Saturday, April 15, 2006

College Visits

The major Sacramento newspaper reports:

[M]any high school seniors are making their final trips to the colleges that have accepted them, as the decision deadline approaches in early May. At the same time, some juniors are using spring break to start their searches.

These prospective college students are among more than 16 million students who will be enrolled in American colleges and universities this fall, according to the U.S. Census Bureau. With the price of tuition, room and board having doubled since 1990, the pressure to pick the right school is greater than ever.

This is good.

By the time my senior year started, I think I'd only ever set foot on one college campus--CSU Sacramento--and that was just to see a play in 9th grade. My family had always assumed that I'd go to college but no one knew how to make that happen and there certainly were no financial plans made. I'm too embarrassed to admit the extent of my ignorance about colleges and universities, even about their freakin' locations. I'm too embarrassed to talk about which schools I applied to, and why I chose the two civilian schools I did. The counseling that students receive at the school at which I teach towers over anything we received at my old high school--and I still stay in touch with my counselor and value the impact he had on my life.

The best way to really get the feel of a college campus may be to shut off the computer and go see it.

"I tell kids, 'If you attend a college you've never visited, it's like marrying someone you've never met,' " says Pat Stokes, a guidance counselor at C.K. McClatchy High School in Sacramento. "I feel very scared when a kid's going to college and they've never seen it."
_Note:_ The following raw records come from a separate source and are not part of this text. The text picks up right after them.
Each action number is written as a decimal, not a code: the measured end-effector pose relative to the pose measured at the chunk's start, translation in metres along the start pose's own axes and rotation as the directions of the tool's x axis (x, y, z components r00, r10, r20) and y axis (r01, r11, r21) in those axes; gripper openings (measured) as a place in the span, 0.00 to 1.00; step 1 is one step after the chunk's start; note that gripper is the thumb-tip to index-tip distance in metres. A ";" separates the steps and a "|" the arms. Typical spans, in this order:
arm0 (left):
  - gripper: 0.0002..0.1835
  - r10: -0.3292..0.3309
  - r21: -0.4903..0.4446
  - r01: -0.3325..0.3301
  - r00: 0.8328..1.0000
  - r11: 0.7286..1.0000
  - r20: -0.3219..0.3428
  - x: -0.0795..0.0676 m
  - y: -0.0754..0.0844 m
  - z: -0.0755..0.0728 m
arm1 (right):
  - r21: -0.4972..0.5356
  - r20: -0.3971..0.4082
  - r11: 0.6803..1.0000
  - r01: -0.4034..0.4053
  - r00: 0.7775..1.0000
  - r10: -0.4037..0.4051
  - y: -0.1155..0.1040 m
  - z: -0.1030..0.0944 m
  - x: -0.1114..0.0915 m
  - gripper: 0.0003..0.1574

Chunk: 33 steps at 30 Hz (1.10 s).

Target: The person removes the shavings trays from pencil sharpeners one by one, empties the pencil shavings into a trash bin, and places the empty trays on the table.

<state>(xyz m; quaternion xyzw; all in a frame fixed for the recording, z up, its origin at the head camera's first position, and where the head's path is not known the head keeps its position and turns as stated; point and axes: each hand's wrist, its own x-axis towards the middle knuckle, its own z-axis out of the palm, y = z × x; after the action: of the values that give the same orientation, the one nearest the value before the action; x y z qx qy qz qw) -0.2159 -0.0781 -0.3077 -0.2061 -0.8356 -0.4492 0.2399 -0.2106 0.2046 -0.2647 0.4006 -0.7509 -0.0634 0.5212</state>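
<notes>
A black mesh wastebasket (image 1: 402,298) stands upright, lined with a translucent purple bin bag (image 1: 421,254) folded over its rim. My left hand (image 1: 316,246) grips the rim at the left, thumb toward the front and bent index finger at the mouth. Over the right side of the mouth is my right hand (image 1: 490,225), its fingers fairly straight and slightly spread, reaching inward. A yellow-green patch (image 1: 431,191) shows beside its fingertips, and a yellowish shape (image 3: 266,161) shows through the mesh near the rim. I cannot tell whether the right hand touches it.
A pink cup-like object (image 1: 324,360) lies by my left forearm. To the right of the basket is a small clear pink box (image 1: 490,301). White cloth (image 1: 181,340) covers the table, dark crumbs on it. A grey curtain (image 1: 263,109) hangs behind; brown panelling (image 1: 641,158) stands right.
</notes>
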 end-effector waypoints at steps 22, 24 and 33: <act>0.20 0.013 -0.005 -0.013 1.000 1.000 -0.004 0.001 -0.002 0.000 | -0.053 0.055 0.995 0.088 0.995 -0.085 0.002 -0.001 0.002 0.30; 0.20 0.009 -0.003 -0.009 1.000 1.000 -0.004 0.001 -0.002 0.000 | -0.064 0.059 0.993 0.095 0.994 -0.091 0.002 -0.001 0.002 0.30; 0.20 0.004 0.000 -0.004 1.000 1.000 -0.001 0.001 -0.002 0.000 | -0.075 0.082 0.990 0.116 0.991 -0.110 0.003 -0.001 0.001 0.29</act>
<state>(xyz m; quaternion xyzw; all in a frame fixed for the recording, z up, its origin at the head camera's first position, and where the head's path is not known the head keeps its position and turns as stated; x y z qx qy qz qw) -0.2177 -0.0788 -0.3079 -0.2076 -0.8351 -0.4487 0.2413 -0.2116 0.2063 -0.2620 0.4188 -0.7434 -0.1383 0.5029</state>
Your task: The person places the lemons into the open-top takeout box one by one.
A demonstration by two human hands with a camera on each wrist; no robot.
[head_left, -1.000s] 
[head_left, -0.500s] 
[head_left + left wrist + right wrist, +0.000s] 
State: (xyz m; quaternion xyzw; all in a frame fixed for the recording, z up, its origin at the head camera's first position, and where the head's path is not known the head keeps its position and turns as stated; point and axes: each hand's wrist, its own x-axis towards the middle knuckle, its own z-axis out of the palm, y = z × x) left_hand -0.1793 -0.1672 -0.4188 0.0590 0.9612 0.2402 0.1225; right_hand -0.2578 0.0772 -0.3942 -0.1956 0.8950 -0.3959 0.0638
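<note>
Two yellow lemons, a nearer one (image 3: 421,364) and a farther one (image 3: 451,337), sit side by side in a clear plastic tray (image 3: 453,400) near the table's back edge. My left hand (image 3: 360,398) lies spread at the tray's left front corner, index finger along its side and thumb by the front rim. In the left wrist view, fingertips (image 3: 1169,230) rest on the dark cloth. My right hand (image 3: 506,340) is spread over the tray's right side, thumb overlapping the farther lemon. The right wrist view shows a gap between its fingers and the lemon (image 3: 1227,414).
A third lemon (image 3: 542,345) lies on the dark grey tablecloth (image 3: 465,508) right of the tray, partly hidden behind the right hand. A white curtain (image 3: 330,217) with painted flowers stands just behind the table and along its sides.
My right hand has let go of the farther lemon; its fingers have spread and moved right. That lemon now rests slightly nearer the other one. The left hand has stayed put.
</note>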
I had only the vaguest idea of what West Point was like. Then again, that's probably a good thing!

Keep the weather in mind during your visit - could a California kid really handle a school located in a snowy or cold environment?
It was quite a change for me, that's for sure.

I consider myself fortunate. I came tenuously close to not going to college at all. I'm glad so many students today are getting a much better start than I did.

1 comment:

Superdestroyer said...

I disagree somewhat with the counselors. Most high school kids do not have a framework in which to judge universities. The visit does not really help that much. How many students will know to ask about registration issues, how to evaluate quarters versus semesters, and what the most common majors are. I keep pointing out that many universities admit to students to only some majors at a university.

The visit does give high school students a look at the surrounding neighborhood, a better look at the student body, and a look at the freshmen dorms.